● **Activity**:
Write out again, exactly, the lines below starting at the one with "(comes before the" and ending at the one with "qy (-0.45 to".

------------------------------------------------------------

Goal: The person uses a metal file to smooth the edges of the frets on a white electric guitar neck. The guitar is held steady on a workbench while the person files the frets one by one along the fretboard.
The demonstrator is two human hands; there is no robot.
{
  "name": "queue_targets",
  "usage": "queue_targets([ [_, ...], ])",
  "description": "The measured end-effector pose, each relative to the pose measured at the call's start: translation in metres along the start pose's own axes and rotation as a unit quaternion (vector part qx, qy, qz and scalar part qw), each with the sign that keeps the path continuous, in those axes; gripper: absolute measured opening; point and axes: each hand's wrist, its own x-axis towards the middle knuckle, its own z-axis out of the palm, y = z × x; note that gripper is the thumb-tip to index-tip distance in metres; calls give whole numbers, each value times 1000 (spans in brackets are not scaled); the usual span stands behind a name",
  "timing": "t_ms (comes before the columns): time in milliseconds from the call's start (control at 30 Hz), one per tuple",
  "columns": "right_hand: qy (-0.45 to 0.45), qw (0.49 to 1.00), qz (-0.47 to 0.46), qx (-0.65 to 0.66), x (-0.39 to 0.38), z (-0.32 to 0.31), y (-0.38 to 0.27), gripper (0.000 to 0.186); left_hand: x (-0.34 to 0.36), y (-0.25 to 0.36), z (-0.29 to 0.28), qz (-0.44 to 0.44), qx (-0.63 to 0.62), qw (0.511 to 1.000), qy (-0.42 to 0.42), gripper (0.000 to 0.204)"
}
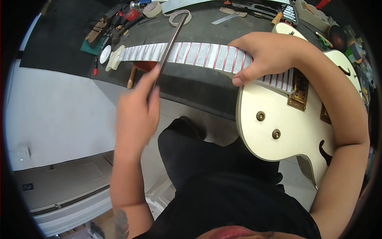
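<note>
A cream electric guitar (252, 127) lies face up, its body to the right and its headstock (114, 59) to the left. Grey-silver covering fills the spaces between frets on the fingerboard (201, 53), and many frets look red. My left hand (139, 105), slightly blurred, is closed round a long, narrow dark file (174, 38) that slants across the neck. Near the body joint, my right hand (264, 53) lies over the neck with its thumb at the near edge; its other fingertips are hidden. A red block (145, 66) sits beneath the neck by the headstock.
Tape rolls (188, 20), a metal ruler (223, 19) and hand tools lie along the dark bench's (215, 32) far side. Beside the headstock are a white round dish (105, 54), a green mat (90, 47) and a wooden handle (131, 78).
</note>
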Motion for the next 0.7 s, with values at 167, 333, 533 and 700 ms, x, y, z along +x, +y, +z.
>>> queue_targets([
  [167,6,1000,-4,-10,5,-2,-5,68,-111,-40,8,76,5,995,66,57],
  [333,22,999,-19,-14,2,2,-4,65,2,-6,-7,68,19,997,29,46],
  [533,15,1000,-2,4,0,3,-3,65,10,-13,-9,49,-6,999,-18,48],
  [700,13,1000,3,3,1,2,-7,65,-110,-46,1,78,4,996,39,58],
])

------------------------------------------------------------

● **Answer for the task**:
  "timing": "t_ms (comes before the columns): time in milliseconds from the call's start (control at 30 Hz), one per tuple",
  "columns": "right_hand: qy (-0.45 to 0.45), qw (0.49 to 1.00), qz (-0.47 to 0.46), qx (-0.65 to 0.66), x (-0.39 to 0.38), z (-0.32 to 0.31), y (-0.38 to 0.27), gripper (0.000 to 0.186); left_hand: x (-0.34 to 0.36), y (-0.25 to 0.36), z (-0.29 to 0.28), qz (-0.44 to 0.44), qx (-0.63 to 0.62), qw (0.511 to 1.000), qy (-0.42 to 0.42), gripper (0.000 to 0.204)"

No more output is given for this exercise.